Fresh and wild. Because I needed more of that in my life.

I had no idea what I’d gotten into.  But I figured Eu de Sauvage had to be better than Eu de Deodorant At the Grocery Store.  I sighed, giving it a couple of sprays as I tried not to sneeze.  It smelled pleasant enough I guess, but let’s just say my sensory input was a touch more sensitive than the target demographic.

“Great”.

Everything in order, I started to creep down the hallway. I ran through a mental checklist.

Location set, triangulated to be twenty miles away, at minimum, to the outskirts of any local pack territory. Check.

Car gassed. Check.

Date and time double-extra confirmed. Check.

Time set to be on the other side of our favorite giant orb.  Not that I was planning on being out late, but I’d rather not be antsier than I had to be.

Robin…

I felt my skin go clammy.  I was pretty sure she was asleep.  Pretty sure - she’d gotten off a long shift and a moon to boot after all.  It was just a few feet away between me and home-free.

The sun was warm but there was a crisp breeze in the air-the season was beginning to turn.

I sat on the porch of the rental house. We got a decent deal on the property-it was on the more secluded north-west edge of Middlecrest. On top of that, Uno was able to get us some kind of income supplementation - I'm not sure how, nor did I want to know. But we had a room each and beds and a coffee maker and I was grateful for that, even if we payed a month to month lease because like everything in life, this was as uncertain as tomorrow.
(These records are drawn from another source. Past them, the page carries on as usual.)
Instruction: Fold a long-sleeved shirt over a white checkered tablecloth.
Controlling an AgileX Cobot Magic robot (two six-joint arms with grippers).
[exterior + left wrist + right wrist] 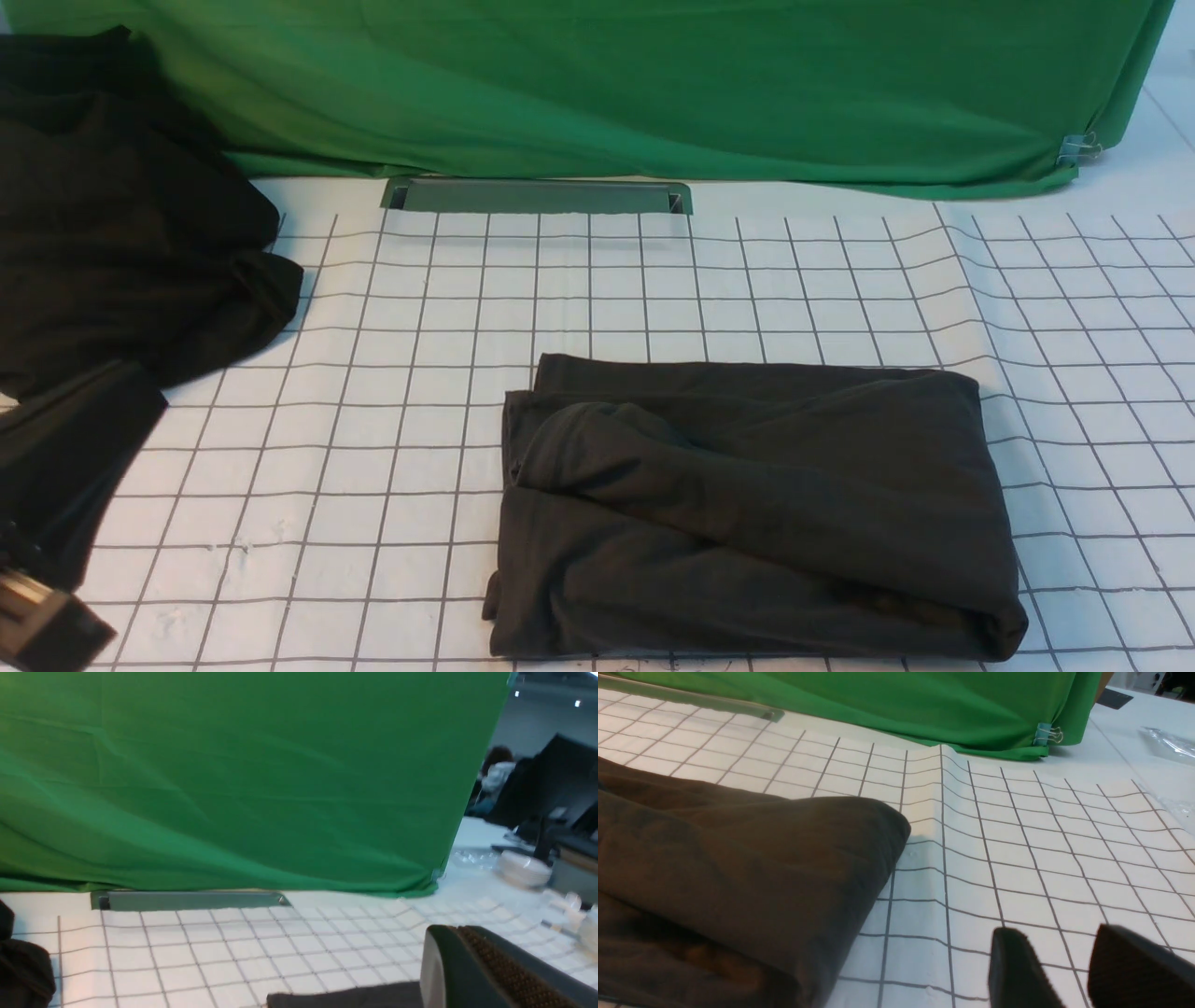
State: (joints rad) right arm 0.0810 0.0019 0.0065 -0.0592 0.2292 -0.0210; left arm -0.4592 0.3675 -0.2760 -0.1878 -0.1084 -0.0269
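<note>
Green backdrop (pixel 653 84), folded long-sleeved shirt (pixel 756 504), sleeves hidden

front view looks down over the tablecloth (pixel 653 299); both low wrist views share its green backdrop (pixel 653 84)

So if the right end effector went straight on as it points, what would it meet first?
Probably the white checkered tablecloth, bare ahead of the open right end effector; the folded dark charcoal knit shirt lies aside. Depth unclear.

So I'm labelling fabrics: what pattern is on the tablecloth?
White tablecloth with a thin dark grey grid; front view.
</note>
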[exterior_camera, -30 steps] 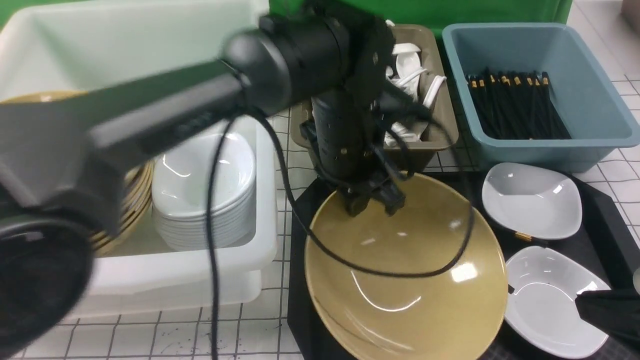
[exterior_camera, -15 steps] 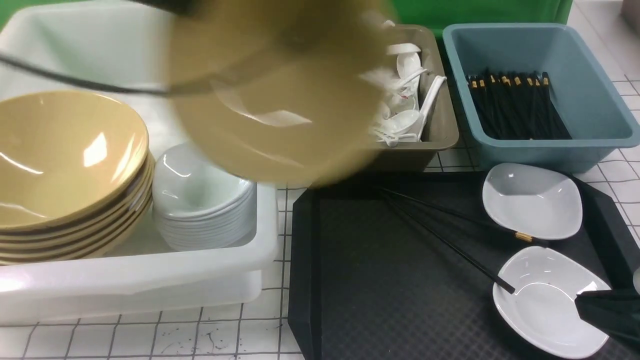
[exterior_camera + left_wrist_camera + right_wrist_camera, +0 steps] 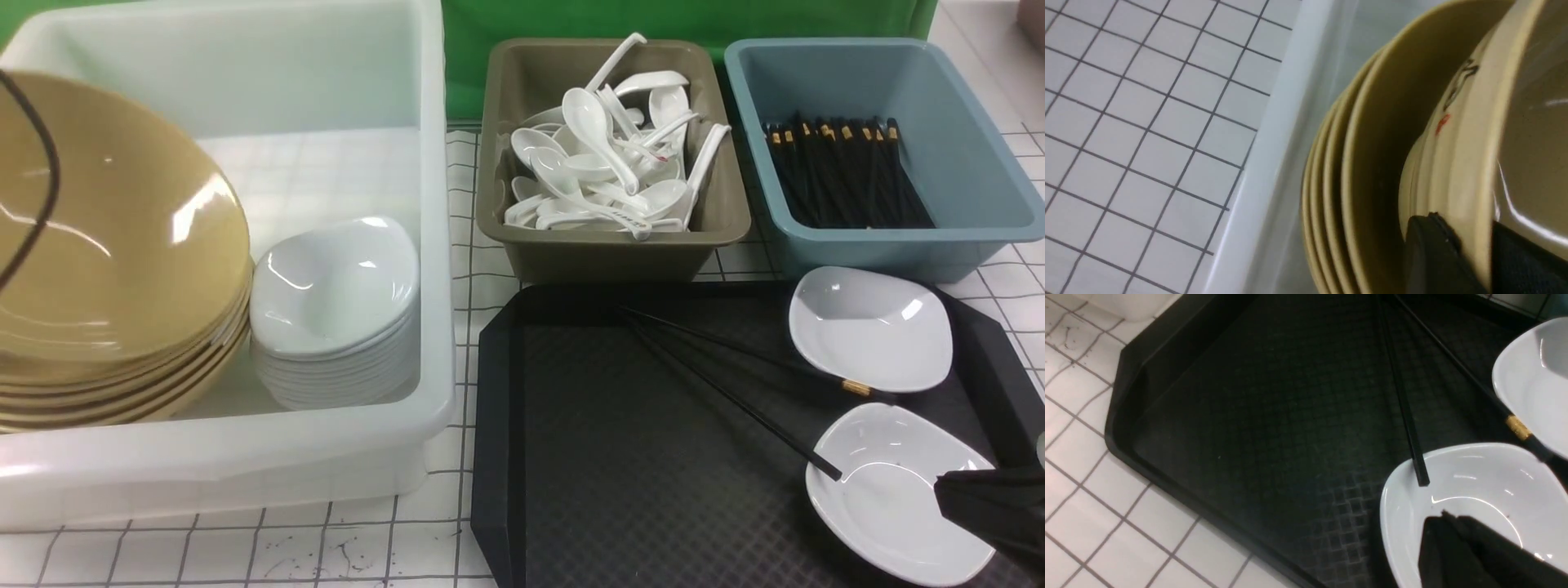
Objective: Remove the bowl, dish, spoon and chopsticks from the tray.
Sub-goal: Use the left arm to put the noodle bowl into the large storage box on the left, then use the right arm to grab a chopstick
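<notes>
Bowl (image 3: pixel 114 237) is off the tray (image 3: pixel 490 392): it sits tilted atop the stack of like bowls (image 3: pixel 122 392) in the white tub (image 3: pixel 433 245). L jaws pinch its rim, one finger inside and one outside, prob. to steady it till it seats. Chopsticks (image 3: pixel 735 398) lie in a V on the tray, one end propped on the near dish (image 3: pixel 882 490), the other by the far dish (image 3: pixel 869 327). R jaws are pressed together w/ nothing held, hovering over the near dish, likely parked for the next pick. No spoon seen on the tray.
</notes>
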You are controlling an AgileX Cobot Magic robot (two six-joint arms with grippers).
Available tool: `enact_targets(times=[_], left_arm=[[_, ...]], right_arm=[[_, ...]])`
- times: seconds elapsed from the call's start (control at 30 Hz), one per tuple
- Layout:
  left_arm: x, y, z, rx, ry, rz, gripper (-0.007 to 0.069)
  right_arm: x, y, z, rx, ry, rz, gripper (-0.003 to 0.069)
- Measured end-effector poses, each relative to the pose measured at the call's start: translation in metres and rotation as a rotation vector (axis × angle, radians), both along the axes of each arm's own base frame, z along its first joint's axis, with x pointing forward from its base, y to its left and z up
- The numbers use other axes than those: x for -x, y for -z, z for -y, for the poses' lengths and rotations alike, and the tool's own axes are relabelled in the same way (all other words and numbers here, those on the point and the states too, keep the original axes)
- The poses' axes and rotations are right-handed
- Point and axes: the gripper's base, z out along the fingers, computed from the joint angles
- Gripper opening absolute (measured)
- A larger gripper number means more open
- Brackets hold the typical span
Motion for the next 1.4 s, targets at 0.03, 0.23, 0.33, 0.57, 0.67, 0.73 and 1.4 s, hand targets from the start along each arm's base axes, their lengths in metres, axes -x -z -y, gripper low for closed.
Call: enact_targets(times=[0.03,0.23,0.33,0.57,0.67,0.73,1.4], left_arm=[[-0.002,0.004,-0.002,-0.004,-0.002,-0.012,0.0084],[-0.005,0.012,-0.011,-0.048,-0.052,-0.062,0.04],[0.006,-0.001,-0.013,-0.072,-0.146,-0.035,0.0536],[0.042,-0.053,0.035,-0.094,-0.021,0.246,0.0549],[0.071,-0.068,0.07,-0.095,0.167,0.395,0.0483],[0.089,-0.064,0.087,-0.089,0.28,0.443,0.0431],[0.133,0.068,0.101,-0.16,0.511,0.231,0.0121]], right_arm=[[0.0,0.0,0.0,-0.002,0.002,-0.001,0.005],[-0.01,0.001,-0.005,-0.049,0.081,-0.194,0.0137],[-0.027,-0.009,-0.008,0.008,0.106,-0.28,0.026],[-0.083,-0.001,0.002,0.193,0.268,-0.368,0.0465],[-0.11,0.014,-0.004,0.226,0.238,-0.429,0.0487],[-0.125,0.02,-0.013,0.228,0.182,-0.45,0.049],[-0.206,0.075,-0.104,0.377,-0.09,-0.58,0.034]])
Normally I'd be in bed. I worked a graveyard shift as a security guard for hire, and most of the time I'd be home by eight or nine and in bed until the next shift. But today was special-it was her birthday. She was twenty-seven today. I exhaled into cool air. That meant I turned forty five at some point in the year. Not that anybody under the good Fathers sun needed to know that save for me.

I still remembered the day she was born. Dark, ink black hair and a lot of it.. we had guessed that much. Her skin wasn't dark like mine though, she took after her father. But a few months would pass and one thing would become obvious, her eyes were very different from both of ours. I thought she was going blind but it didn't seem to cause problems.

I wonder if people look at her differently because of them. Maybe she wears contacts.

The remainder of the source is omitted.